Pop lay out on a tall, metal-framed bed. His head, chest, waist, and ankles had heavy straps over them. Except for a sheet, folded to reach from his belly button to his knees, he was naked. When the nurse closed the door, leaving me alone, I remember thinking that this was the quietest room I had ever been in.
I could hear my heart in my head. The bed had an engine that tilted it very slowly. So slowly, really, that even though it moved Pop from side to side, it didn’t seem as if he was moving at all, even though he was. I looked under the bed for the engine, but I couldn’t see it.
Pop had some bruises around his eyes and the bridge of his nose, and a Band-Aid over a small hole in his forehead that the nurse told me had been bored to relieve some kind of pressure. Pop used to brag about not knowing what a headache felt like, since he’d never had one, so I thought it was odd he needed that little hole.
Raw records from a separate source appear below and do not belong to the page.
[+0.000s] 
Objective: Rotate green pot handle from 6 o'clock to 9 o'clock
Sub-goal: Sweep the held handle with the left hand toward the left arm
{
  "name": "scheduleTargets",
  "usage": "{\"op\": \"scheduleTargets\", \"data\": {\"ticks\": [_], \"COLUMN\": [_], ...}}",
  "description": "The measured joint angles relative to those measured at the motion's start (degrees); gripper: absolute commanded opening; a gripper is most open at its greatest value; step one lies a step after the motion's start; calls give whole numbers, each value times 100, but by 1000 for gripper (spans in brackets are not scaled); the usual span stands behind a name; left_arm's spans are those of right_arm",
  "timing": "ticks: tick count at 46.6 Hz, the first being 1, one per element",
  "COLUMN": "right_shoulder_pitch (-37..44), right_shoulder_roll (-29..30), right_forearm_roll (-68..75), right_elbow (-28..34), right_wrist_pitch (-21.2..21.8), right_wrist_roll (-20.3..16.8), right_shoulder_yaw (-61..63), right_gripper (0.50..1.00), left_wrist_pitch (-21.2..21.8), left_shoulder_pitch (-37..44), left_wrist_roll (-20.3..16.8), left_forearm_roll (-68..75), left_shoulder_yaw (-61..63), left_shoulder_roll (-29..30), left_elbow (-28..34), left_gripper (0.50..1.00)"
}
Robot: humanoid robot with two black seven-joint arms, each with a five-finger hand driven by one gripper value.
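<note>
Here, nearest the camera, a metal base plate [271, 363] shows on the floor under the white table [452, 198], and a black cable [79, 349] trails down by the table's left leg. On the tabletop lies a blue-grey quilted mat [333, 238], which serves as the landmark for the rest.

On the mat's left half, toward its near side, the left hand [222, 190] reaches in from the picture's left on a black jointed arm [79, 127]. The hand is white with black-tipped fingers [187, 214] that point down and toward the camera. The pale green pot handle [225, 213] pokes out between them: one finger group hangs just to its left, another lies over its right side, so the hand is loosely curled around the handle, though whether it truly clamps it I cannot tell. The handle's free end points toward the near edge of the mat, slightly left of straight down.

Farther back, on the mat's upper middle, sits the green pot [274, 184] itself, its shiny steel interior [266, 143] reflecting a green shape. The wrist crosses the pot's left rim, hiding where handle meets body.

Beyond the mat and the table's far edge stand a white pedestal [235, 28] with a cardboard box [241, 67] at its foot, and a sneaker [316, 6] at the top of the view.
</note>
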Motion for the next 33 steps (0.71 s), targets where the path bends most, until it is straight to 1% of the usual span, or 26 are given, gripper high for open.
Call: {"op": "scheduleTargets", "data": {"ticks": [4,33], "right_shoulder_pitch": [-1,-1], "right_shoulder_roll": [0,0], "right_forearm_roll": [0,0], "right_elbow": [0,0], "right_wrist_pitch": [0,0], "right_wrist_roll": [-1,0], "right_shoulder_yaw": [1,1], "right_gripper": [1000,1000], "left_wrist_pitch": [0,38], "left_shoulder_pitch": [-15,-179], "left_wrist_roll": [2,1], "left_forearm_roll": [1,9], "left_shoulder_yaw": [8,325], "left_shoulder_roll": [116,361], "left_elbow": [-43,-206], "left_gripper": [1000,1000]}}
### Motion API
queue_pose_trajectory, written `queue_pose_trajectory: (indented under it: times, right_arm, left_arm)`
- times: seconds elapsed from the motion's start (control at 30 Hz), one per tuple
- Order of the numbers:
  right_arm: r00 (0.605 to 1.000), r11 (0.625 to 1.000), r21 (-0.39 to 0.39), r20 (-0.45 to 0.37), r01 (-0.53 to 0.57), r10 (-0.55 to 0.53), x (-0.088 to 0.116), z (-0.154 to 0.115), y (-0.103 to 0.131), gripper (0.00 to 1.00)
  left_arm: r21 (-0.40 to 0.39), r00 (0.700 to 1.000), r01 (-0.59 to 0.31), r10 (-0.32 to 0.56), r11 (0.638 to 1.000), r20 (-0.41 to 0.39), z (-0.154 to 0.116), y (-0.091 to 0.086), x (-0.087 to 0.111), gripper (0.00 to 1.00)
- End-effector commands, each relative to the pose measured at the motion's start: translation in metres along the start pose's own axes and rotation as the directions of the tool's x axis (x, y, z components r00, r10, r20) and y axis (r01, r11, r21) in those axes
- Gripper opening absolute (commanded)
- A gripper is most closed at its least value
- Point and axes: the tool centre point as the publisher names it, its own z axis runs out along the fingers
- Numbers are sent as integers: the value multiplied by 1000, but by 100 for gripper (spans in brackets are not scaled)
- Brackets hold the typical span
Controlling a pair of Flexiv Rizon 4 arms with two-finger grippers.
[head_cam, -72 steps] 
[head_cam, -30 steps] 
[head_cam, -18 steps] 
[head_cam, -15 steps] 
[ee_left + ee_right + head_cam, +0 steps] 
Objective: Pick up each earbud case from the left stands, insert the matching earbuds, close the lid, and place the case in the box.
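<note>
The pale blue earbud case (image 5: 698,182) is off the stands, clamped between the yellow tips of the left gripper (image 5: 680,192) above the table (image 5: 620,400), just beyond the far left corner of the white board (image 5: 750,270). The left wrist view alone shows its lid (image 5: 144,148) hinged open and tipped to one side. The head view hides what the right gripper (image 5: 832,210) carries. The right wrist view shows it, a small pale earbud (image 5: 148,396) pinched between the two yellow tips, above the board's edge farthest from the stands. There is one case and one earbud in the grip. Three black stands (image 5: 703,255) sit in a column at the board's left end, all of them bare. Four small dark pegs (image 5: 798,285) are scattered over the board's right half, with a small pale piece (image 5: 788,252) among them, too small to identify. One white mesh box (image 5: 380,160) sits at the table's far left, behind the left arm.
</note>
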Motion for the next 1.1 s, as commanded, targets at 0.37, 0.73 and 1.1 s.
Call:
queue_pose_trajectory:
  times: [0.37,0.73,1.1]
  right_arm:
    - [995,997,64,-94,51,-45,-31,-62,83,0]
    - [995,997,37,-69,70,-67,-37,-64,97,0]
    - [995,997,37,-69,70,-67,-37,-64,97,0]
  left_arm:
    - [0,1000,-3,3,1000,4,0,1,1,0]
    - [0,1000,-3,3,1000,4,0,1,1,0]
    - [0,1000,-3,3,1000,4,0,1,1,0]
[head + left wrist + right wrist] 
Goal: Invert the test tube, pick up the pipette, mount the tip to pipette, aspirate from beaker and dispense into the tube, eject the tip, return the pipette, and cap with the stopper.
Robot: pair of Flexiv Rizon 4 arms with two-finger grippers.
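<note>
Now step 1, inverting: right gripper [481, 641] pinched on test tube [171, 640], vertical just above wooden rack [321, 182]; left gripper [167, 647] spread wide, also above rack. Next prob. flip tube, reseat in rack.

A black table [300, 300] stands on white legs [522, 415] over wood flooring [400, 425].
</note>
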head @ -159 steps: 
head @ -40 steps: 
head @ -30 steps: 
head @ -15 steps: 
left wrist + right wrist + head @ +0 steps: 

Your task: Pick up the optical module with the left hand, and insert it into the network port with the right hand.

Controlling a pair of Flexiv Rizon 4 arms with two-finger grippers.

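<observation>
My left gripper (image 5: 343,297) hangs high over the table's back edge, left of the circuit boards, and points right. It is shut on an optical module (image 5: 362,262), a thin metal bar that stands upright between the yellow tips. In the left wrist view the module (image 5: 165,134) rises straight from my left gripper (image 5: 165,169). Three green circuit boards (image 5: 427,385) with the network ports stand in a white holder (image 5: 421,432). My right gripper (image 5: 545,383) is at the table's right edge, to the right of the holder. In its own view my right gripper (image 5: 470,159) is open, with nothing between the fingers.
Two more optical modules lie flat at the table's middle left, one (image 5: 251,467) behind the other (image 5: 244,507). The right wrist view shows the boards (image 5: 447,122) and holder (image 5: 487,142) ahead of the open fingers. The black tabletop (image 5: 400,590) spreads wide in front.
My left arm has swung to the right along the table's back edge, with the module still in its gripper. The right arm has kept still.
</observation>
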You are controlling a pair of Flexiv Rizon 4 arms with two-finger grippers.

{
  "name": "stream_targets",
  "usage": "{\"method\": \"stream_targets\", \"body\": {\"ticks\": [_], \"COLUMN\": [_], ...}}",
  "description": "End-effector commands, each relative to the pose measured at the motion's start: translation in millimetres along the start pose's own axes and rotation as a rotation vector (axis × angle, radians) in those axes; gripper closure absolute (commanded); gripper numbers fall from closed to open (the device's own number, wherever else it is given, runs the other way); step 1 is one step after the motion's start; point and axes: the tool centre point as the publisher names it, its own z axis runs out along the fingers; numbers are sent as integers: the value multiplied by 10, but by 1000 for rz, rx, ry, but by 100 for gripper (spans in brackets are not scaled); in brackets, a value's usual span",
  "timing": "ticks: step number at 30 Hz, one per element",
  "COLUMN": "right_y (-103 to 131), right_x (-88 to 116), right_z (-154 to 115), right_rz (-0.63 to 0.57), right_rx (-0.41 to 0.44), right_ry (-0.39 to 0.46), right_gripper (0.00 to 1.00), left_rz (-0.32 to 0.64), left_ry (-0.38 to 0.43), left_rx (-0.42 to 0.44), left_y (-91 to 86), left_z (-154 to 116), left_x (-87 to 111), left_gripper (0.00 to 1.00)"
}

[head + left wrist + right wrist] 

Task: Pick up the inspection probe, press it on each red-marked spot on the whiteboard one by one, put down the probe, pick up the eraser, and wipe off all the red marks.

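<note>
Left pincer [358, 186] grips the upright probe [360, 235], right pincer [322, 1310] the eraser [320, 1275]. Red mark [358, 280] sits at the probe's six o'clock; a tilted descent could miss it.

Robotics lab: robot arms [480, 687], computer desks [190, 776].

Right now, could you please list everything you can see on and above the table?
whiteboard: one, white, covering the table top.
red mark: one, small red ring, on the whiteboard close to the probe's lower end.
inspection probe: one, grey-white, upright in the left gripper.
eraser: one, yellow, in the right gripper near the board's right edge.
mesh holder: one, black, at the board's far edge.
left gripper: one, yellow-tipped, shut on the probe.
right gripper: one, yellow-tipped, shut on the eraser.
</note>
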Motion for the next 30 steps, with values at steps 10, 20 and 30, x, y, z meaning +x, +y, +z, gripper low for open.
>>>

I put my hand on top of my pop’s. It was a little silly, because Pop was not a hand-holder. Pop was a slapper of backs and a shaker of hands. But putting my hand on top of his seemed all right, and felt strange and good. Later on, after I had some time to think about it, I guessed that when these awful kinds of things happen to you, it helps to find a lot of things to feel good about. They don’t have to be big-deal things, but more like the hand business or combing Mom’s hair, those kinds of things. They add up.
I’d been alone with my pop for twenty minutes when a doctor came in. He was about my age, only trim and sober. He had thick red-gray hair, and for some reason I used my fingers to comb my own thin and shaggy head.
“Yes, sir. Thank you.”
“I’m Dr. Hoffman.”
We shook hands. Then he moved close to Pop’s head.
“I put this hole here to relieve the pressure.”
“Thank you so much,” I said sincerely.
I would have given my car to anyone, right there, if I could have been sober.
“He kept himself pretty good, didn’t he?” he said. His little flashlight moved from eye to eye.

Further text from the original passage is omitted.